Not really. Not in my mind. Undoubtedly Michele would accuse me of moving the goal post. To which I'd respond: "Whatever."
I used to work in an environmental chemistry lab, which means I worked in a lab that specialized in analyzing soil and water to determine if it was contaminated with various kinds of poisons: believe me when I tell you that it is impossible to remove all traces of a given chemical compound from material that has been exposed to it.
There's a story we used to tell in the lab: if you go into a bank in Miami and take all the $100 bills out and spread them out on a floor and have a dog that's been trained to sniff out the smell of cocaine go over those bills, about half of them will test positive for having cocaine residue on them. That does not mean the bank is full of fucking cocaine.
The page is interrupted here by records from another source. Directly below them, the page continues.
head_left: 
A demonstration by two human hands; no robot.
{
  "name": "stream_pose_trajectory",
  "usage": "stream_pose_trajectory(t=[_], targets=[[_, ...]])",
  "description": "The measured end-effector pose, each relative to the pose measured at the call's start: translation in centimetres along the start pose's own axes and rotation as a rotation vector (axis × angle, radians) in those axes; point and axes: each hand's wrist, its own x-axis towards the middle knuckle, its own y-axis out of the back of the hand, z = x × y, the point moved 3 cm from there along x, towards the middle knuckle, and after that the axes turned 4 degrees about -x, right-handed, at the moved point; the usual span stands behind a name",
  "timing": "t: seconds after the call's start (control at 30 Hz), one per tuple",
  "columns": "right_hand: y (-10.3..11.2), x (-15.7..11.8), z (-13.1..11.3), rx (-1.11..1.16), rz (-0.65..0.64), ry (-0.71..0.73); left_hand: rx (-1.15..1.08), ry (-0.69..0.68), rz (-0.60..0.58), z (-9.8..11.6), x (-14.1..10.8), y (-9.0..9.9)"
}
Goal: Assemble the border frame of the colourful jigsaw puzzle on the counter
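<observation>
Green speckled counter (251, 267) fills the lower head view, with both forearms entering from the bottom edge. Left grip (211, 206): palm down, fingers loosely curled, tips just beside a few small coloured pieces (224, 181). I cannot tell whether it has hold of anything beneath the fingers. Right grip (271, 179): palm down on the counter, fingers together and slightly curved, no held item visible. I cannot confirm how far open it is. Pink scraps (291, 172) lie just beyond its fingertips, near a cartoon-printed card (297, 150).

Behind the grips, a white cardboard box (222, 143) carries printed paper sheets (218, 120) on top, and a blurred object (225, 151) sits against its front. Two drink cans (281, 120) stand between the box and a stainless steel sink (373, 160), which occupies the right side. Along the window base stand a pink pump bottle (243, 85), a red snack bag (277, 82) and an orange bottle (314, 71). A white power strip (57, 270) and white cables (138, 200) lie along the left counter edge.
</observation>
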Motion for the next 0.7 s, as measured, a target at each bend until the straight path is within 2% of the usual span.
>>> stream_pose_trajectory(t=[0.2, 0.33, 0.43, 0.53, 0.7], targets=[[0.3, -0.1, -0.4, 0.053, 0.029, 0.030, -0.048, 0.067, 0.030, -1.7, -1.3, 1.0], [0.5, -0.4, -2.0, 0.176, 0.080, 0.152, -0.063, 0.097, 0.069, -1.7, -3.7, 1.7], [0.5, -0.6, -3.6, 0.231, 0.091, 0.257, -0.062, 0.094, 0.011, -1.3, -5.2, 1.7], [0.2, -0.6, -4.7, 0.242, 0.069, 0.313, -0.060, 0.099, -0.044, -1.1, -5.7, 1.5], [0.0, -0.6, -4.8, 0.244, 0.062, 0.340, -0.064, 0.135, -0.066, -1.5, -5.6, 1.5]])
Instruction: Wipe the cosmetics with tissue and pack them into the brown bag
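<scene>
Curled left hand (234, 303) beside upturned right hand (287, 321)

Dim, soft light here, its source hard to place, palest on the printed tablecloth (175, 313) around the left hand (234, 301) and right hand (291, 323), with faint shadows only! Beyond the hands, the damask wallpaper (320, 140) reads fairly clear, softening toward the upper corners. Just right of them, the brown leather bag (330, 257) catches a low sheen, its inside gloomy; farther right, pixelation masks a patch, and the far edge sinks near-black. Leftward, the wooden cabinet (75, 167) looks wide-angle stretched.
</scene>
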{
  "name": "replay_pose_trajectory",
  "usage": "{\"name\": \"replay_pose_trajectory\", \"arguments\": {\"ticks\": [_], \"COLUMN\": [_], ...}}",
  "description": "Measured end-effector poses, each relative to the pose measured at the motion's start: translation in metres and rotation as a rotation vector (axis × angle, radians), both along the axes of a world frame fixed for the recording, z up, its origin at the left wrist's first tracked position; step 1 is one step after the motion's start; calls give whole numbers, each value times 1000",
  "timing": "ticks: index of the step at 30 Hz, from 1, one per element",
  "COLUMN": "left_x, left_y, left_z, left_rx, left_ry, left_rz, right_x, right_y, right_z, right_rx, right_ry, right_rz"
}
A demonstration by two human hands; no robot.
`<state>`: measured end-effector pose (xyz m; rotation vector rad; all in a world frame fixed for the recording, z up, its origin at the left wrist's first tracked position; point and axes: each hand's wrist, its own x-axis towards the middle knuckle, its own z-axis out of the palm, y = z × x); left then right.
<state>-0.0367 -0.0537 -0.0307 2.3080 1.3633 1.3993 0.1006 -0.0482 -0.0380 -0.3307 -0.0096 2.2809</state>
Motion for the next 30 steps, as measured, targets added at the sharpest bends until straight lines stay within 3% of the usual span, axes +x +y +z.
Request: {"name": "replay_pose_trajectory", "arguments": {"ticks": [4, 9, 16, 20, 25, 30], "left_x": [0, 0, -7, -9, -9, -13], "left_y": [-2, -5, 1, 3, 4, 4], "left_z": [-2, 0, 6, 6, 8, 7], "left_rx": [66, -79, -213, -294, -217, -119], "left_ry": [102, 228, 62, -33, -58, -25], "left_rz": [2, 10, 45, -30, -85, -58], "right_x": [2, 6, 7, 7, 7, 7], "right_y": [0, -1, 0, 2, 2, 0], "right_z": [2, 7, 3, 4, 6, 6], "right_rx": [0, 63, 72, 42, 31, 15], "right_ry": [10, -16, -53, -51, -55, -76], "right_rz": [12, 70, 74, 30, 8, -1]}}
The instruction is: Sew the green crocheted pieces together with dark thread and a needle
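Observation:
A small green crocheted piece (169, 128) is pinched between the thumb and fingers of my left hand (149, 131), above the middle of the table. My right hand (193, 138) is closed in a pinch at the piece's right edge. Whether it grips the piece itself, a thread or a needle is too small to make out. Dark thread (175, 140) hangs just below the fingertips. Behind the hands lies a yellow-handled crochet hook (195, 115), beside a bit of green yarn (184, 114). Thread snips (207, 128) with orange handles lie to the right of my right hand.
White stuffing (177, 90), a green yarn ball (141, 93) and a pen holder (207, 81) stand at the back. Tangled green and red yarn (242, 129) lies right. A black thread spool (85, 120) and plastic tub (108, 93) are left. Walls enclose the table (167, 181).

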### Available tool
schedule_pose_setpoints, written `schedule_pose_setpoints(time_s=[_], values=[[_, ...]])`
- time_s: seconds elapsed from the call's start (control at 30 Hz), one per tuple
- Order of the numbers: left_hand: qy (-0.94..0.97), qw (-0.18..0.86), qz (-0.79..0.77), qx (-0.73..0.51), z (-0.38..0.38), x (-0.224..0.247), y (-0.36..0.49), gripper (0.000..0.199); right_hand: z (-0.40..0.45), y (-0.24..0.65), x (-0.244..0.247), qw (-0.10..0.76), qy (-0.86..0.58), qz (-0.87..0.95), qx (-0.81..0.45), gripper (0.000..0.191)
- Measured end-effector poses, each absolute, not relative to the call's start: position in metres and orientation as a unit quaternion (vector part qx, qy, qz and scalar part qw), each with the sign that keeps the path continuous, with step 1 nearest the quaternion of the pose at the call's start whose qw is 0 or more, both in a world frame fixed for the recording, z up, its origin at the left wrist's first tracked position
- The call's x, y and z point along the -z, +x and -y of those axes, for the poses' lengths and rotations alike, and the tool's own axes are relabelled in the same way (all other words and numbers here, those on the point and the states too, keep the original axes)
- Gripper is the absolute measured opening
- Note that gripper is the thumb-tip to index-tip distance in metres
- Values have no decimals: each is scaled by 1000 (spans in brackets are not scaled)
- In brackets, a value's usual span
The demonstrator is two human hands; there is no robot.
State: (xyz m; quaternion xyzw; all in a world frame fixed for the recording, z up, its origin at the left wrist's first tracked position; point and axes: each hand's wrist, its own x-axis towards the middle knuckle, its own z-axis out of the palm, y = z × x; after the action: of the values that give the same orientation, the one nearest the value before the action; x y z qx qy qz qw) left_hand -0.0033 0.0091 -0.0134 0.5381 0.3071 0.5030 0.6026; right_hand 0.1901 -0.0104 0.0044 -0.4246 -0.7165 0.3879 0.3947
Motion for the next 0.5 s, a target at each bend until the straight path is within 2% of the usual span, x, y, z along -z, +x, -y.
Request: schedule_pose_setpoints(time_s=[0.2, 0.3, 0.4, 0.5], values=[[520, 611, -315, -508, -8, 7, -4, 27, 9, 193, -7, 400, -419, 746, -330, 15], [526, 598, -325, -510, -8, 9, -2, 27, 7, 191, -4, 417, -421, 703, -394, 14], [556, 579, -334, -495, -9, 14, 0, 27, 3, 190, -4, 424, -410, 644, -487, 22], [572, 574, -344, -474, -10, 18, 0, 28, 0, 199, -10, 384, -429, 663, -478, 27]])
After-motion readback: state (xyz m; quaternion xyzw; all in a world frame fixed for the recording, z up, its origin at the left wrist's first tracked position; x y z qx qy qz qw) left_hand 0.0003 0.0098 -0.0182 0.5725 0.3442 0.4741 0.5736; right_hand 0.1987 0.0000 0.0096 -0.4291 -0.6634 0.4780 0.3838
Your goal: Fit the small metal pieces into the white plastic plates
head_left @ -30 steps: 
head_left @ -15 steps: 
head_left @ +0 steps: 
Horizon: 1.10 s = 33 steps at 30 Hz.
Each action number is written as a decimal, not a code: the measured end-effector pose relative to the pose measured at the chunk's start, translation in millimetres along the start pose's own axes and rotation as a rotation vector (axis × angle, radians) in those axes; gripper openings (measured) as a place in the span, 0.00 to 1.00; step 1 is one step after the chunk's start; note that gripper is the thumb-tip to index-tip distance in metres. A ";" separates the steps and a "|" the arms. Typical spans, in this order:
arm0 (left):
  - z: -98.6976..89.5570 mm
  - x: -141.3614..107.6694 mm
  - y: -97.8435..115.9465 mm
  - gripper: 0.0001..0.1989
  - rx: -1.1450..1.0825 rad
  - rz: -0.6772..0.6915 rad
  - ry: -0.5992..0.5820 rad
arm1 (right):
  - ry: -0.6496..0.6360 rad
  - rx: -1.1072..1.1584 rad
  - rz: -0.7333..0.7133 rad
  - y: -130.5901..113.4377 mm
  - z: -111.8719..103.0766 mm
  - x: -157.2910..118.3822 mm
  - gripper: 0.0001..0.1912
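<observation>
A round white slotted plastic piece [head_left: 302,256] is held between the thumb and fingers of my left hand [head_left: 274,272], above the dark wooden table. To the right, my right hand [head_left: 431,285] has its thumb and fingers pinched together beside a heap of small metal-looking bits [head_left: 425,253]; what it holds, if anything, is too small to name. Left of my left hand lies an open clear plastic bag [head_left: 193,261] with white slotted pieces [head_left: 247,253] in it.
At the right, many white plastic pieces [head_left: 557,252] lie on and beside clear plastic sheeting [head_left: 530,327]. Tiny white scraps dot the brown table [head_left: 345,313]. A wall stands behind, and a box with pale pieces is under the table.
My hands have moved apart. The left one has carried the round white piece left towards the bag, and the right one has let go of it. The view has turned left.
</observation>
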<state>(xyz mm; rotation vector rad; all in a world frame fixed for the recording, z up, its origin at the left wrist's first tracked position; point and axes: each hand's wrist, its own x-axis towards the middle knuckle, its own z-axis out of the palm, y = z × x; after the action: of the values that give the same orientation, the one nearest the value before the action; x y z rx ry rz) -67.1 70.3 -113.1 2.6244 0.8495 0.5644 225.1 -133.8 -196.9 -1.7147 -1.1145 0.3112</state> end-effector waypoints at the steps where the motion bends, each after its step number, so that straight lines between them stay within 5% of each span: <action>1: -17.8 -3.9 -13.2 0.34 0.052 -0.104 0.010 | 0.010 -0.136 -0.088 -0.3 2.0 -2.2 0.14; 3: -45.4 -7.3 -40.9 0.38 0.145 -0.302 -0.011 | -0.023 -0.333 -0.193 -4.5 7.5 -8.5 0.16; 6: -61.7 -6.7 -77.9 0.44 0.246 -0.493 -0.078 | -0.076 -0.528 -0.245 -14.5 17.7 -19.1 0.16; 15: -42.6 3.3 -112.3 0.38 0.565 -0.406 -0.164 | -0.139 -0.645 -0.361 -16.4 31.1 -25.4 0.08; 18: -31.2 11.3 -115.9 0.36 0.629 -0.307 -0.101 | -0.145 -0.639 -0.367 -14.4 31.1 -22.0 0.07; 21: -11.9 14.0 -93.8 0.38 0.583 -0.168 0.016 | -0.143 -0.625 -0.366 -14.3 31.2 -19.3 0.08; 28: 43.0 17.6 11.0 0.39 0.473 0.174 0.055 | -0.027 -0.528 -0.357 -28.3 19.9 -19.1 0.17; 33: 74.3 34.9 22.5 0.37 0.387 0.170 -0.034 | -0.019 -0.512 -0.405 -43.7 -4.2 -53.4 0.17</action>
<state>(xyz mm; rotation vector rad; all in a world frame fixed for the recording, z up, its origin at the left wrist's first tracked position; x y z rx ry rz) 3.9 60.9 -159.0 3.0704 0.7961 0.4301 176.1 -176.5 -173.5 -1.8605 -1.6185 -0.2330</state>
I never doubted that the U.S. would eventually find some WMD evidence in Iraq. But when George W. Bush tells me that he is sufficiently sure of the presence of WMD in a foreign country that we need to invade that country, and when most Americans support the invasion contingent on their belief that the U.S. federal government has proof of WMD in that country— then I goddamn well expect him to be able to produce those stockpiles after the invasion.
Saddam Hussein was a vicious monster, and he needed to be removed from power.
But George W. Bush is still a shitty president who sold this war to the American people on false pretenses.